▶ **Problem**
Search the records below for the word "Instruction" and show every line where it occurs.

--- Supplied information Enclosed Below ---

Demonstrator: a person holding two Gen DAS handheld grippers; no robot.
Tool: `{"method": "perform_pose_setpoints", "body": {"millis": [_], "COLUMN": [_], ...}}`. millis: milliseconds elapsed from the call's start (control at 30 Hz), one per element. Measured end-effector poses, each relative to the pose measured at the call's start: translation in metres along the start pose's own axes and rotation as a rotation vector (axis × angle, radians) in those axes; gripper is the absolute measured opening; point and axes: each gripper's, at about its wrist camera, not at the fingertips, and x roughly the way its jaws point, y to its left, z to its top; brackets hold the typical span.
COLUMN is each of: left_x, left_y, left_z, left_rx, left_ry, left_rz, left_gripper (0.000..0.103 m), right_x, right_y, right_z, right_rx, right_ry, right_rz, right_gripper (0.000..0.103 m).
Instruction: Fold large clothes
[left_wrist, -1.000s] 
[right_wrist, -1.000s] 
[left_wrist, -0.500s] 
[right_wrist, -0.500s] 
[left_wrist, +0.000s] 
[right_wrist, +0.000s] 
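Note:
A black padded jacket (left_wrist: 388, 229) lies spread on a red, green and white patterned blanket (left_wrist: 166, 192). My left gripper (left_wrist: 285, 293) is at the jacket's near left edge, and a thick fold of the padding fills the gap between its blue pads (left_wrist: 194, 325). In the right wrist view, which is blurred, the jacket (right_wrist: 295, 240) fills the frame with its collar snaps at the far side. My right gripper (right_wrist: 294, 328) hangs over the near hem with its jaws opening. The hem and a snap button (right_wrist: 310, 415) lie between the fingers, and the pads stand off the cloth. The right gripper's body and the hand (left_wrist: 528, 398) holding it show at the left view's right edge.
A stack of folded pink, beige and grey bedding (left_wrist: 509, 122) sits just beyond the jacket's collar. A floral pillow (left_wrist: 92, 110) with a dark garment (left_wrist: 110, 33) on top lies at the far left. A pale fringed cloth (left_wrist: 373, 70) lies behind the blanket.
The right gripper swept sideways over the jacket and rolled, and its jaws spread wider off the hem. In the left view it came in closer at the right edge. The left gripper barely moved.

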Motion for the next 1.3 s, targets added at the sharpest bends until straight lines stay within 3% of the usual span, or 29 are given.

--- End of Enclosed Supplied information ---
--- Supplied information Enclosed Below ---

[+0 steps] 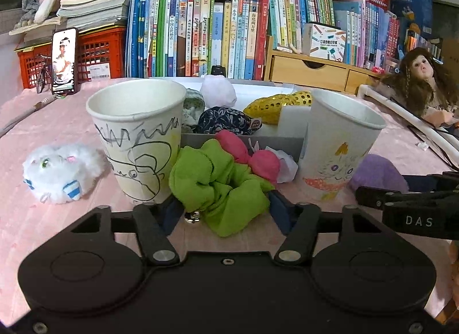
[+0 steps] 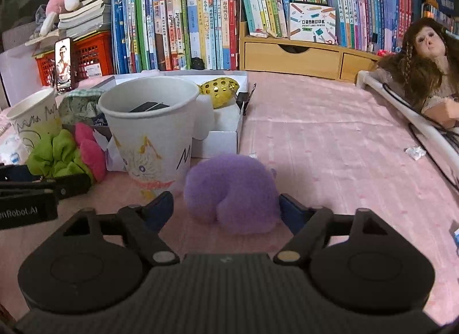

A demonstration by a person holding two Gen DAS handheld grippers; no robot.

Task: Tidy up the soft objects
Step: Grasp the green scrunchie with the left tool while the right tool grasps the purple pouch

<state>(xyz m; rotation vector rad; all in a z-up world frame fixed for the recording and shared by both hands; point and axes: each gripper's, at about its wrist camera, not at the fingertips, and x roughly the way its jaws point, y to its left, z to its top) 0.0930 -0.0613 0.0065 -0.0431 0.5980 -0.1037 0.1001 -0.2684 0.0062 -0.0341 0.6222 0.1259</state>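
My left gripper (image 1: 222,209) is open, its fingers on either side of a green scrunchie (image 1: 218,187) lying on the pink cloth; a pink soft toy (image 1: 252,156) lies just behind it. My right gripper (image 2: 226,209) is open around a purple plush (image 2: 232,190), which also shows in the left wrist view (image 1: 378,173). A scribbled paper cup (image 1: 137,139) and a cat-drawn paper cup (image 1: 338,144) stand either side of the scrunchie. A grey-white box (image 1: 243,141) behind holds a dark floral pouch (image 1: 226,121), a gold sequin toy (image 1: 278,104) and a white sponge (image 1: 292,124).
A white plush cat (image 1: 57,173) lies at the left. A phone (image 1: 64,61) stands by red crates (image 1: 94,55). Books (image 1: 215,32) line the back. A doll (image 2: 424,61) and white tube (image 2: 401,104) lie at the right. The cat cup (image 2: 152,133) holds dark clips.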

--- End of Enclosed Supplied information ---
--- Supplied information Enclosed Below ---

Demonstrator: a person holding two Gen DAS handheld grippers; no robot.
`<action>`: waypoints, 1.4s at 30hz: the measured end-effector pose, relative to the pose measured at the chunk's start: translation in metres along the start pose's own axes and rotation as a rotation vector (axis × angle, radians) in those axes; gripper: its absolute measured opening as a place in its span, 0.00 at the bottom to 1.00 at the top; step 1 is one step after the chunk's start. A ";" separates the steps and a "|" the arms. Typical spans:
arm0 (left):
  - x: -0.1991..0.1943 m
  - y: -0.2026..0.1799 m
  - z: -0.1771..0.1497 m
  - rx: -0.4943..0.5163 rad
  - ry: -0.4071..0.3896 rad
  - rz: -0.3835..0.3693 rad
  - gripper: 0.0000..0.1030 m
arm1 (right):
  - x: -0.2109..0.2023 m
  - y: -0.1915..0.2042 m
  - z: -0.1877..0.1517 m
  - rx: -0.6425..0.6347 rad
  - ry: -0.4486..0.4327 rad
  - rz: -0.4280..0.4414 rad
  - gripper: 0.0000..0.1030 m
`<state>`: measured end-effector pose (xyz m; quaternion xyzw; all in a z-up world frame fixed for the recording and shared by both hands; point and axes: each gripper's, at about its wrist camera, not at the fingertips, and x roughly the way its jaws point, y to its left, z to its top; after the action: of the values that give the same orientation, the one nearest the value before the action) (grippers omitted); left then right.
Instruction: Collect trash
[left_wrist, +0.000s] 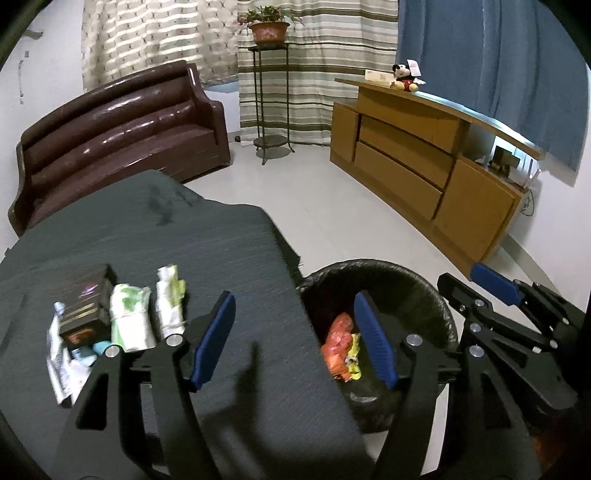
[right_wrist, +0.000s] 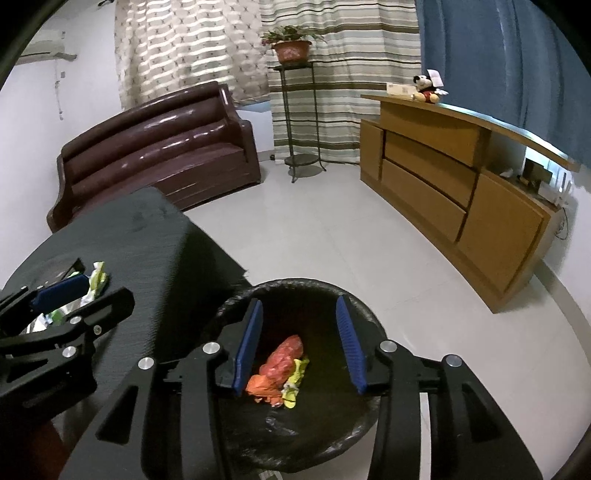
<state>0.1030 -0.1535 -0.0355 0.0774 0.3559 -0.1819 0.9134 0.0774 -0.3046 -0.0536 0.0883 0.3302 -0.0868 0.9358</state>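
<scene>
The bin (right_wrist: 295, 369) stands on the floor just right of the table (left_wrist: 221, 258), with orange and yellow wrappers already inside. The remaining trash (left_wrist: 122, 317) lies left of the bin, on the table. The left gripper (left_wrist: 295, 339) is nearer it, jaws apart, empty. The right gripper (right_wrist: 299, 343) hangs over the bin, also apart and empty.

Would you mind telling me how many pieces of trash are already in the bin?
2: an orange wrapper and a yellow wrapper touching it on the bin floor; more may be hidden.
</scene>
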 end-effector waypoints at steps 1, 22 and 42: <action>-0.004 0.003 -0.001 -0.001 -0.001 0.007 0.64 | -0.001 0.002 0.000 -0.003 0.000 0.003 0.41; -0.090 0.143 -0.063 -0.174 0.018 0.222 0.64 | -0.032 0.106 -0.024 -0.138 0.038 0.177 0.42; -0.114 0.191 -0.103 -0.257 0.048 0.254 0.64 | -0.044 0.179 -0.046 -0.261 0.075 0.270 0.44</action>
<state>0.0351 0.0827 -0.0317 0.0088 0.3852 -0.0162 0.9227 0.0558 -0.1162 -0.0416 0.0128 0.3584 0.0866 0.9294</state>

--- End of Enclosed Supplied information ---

▶ **Response for this exercise**
Instruction: Fold large clothes
Instruction: Collect trash

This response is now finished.